Social Democrats strongest party in Sweden's parliamentary elections - Politics

In the elections in Sweden, the first post-election polls have the camp of the governing Social Democrats of Prime Minister Magdalena Andersson seen with a razor-thin lead ahead. The Social Democrats were by far the strongest party in the forecast by the public broadcaster SVT and were even able to increase slightly compared to 2018 to more than 29 percent. The second strongest party was the right-wing populist Sweden Democrats with almost 20 percent. The conservative moderates slide down to third place.

The Social Democrats should no longer be able to take first place. However, it was initially not certain whether that would be enough for a left-wing majority together with the alliance partners from the Greens, the Left and the liberal Center Party and thus for a continuation of the government. Because the expected head-to-head race between the red-green liberal camp on the one hand and the middle-right on the other side actually became apparent on Sunday, no one expected reliable results before late Sunday evening. In the event of a particularly tight outcome, the votes of foreign voters, which will be counted from Wednesday onwards, could possibly be decisive.

The counting of the votes was also delayed because of the long queues in front of the polling stations in many parts of Sweden. On the one hand, this was due to a new electoral law that is intended to guarantee voters more privacy when voting. On the other hand, Sweden traditionally has a high turnout, at 87.2 percent in the 2018 election. Observers predicted an even higher turnout this time.

This is also due to the fact that both sides had stylized the election as a fateful choice. The right-wing camp accused the ruling Social Democrats of being responsible for the rise in violence and gang crime in Sweden's suburbs.
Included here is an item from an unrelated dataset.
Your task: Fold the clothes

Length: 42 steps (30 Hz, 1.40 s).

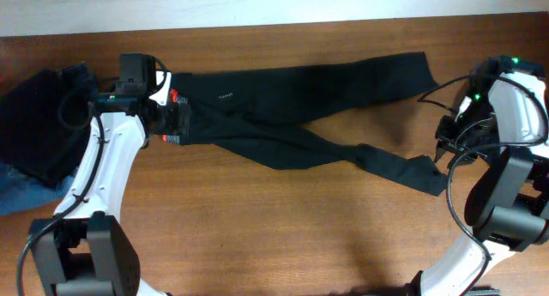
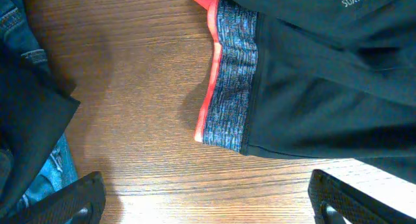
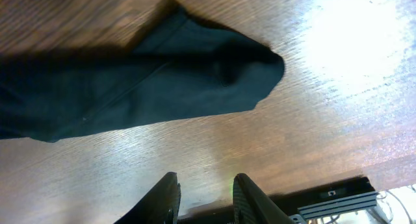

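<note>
Left fingers [image 2: 71, 201] are hovering wide open and empty near the grey, red-trimmed waistband [image 2: 234, 81] of the soft black long-legged trousers [image 1: 300, 94], at nine o'clock on the brown wooden table [image 1: 257, 244]. Right fingers [image 3: 162, 198] are hanging slightly parted, gripping nothing, beside a leg cuff [image 3: 214, 74] at three o'clock. Trousers are lying spread across the table's far half, legs crossing. Blue denim jeans [image 1: 17, 197] are sitting at far nine o'clock.

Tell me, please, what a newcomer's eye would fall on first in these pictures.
The black trousers sprawl across the table, legs crossing toward the right. At their left end, the grey waistband with red-orange trim lies before the open left gripper, while the open right gripper hovers by a leg end.
</note>
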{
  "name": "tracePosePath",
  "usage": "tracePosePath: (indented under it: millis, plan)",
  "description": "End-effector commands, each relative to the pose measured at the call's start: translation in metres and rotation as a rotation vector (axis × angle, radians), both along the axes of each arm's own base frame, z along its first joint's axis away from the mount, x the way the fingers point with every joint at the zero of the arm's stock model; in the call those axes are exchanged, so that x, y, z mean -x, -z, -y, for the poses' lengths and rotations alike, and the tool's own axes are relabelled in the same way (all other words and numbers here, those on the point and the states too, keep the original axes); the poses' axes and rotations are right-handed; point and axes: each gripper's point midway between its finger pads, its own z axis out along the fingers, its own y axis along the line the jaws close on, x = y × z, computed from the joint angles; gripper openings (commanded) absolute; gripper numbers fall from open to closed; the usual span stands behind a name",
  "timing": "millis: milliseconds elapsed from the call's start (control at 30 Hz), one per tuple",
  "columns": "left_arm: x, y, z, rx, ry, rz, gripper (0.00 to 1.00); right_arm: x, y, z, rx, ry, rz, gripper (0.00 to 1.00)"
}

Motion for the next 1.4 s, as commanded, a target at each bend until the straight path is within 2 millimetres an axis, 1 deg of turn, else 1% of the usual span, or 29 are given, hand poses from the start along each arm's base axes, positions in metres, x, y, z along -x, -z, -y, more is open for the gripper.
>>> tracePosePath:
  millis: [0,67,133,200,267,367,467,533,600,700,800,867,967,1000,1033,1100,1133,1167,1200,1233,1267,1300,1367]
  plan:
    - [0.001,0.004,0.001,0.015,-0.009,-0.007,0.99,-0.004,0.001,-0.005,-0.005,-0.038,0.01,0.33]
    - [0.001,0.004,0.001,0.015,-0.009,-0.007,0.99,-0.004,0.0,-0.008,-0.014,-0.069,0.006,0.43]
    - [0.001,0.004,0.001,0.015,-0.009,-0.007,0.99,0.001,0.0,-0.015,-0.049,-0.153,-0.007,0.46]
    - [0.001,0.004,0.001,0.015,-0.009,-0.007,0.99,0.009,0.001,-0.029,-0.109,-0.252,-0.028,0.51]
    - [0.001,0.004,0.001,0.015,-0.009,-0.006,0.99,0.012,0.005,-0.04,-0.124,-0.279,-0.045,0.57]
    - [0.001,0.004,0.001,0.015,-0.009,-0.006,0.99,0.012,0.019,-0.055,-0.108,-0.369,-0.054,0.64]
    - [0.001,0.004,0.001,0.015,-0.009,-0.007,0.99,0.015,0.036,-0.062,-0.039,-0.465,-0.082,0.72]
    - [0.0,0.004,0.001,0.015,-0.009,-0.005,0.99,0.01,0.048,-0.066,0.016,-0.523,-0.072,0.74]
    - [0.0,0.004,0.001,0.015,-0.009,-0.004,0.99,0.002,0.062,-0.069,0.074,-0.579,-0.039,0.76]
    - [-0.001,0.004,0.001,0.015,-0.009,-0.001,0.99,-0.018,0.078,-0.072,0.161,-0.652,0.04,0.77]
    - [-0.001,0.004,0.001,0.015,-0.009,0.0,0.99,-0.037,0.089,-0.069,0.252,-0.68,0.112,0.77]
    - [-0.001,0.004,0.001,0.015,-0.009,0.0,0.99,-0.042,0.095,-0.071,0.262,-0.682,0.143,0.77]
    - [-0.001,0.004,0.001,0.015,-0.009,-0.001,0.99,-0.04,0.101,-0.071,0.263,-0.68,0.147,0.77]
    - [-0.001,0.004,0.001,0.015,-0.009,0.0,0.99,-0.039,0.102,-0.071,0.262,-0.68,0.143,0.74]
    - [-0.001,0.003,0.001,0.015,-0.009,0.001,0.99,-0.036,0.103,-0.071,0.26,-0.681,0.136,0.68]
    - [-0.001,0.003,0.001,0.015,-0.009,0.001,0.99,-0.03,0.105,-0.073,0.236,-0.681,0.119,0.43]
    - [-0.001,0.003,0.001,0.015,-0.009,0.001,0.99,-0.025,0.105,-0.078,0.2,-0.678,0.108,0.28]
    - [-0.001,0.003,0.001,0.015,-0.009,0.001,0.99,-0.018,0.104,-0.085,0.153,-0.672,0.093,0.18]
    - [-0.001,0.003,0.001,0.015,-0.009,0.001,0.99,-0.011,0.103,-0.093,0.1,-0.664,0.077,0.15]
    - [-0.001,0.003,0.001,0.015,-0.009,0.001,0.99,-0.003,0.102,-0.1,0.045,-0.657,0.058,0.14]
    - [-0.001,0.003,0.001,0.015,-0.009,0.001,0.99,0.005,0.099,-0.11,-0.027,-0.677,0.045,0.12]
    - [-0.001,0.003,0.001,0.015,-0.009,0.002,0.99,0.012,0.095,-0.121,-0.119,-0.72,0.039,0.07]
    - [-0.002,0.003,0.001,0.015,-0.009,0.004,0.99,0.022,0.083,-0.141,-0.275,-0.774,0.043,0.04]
Opposition leader Ulf Kristersson's election campaign revolved around his promise that he would bring "order" to Sweden. For their part, the Social Democrats focused primarily on the fact that, for the first time in Sweden's history, the bourgeois camp has brought the right-wing populist Sweden Democrats (SD) on board to overthrow the government. Ex-Prime Minister Stefan Löfven called the SD, which was once founded by old and neo-Nazis, a "danger to democracy".

Gang crime is a major concern for citizens

In the event of a right-wing majority, according to the plan of opposition leader Ulf Kristersson from the moderates, at least before the election, the middle-class would want to be elected and tolerated by the right-wing populist Sweden Democrats. However, its moderates were still the traditionally second strongest party in Sweden. If the forecasts are correct, however, then that changed on Sunday: Regardless of the outcome of the election, party leader Jimmie Åkesson's Sweden Democrats should celebrate the day's winners, as they would have outperformed all middle-class forces on the right side of the political spectrum for the first time .

No matter which camp wins in the end, the government negotiations will be difficult and the challenges are immense. Fighting gang crime and rising energy prices and inflation top the list of concerns for citizens. NATO membership is not yet guaranteed either: it is still necessary to gain the approval of Turkey and its President Tayyip Erdoğan, who is shooting in the opposite direction.